The playoffs separate the boys from the men. Some will rise to the occasion, and others will shrink. From the Hawks’ perspective, I’m fairly confident Trae Young will get his numbers. Although, how efficiently he gets there will determine if his first taste of the NBA postseason is a successful one. After Young, however, Atlanta has several guys who could potentially be the second option offensively, and it will likely take multiple of them to step up if they want to advance past the Knicks.
Words can’t describe just how impressed I’ve been with John Collins this season. His numbers on the stat sheet have taken a step back, but he’s improved in all of the little areas, and his team-first attitude is one that every player should strive to emulate. It’s no secret that Collins was disappointed with the contract the Hawks offered him this offseason, leading to him being a restricted free agent this offseason. I would say over half of the league in his situation would have made the season about himself, especially with the way things began for the Hawks. He didn’t, though, and because of that, the team has reached its full potential.
But don’t let Collins offensive numbers this season fool you; he remains one of the most efficient big men in the NBA. The fourth-year power forward once again shot over 55% from the field and 40% from three.
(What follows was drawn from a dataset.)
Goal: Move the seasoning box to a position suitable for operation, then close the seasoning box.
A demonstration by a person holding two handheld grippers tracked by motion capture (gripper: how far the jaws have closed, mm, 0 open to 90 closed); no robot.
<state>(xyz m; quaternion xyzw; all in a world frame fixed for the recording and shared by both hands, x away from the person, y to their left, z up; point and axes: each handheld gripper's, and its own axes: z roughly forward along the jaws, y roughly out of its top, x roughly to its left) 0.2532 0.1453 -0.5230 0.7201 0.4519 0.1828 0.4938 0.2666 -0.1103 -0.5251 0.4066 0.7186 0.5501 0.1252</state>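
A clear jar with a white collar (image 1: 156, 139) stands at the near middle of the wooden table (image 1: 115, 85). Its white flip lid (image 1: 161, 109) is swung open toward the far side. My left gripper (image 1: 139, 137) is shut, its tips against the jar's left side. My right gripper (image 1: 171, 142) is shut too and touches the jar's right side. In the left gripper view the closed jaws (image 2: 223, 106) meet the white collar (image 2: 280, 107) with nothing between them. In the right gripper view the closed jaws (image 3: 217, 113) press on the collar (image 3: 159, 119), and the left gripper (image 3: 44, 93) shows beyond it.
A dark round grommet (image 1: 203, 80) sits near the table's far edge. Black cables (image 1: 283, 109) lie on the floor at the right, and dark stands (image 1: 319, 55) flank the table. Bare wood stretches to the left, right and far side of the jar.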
He can stroke it from anywhere on the court, and I’ve been extremely impressed with the strides he’s made in his one-on-one game in the post. Collins is a threat for 25+ points every night, and I wouldn’t be surprised if he took over next to Trae Young as the Hawks’ second option offensively.
It’s fair to say the emergence of a healthy Bogdanovic is what made everything click for the Hawks. He averaged career highs in scoring, FG%, 3PT FG%, and provided terrific playmaking when Trae Young needed a breather. In the 35 games he played since returning from injury, he averaged 18.0 points on 48.7% from the field and 45.5% from behind the arc. He’s a lock for nearly 20 a night, but those points will be much harder to come by in the playoffs, especially against a stifling Knicks defense. Can the veteran perform in his first opportunity under the bright lights of the postseason?
De’Andre Hunter played 24 minutes in the Hawks season finale and did not suffer any setbacks. I assume he will still have a slight minutes restriction early in this season, but he could be all systems go by the end of it. Before Hunter was injured, he was arguably the Hawks player. He can score at all three levels and do so efficiently. It would be quite a story if Hunter shook off the rust and was one of the Hawks’ primary scoring options in the playoffs, but that’s how high the organization thinks of him. Most believe he will be an All-Star in the future, and he showed up consistently in big moments for Virginia in college on their way to a National Championship.
Gallinari is what I call a professional bucket-getter. It never looks pretty, but his shot is impossible to block, and the ball always seems to go in. Gallo will be coming off the bench, but expect him to be on the floor for at least 25 minutes a night, and we’ve seen him finish games on several occasions. When this guy gets hot, he’s impossible to stop, and he’s the type of player that can sizzle for ten-game stretches. If that happens in this series, the Knicks are in a world of trouble.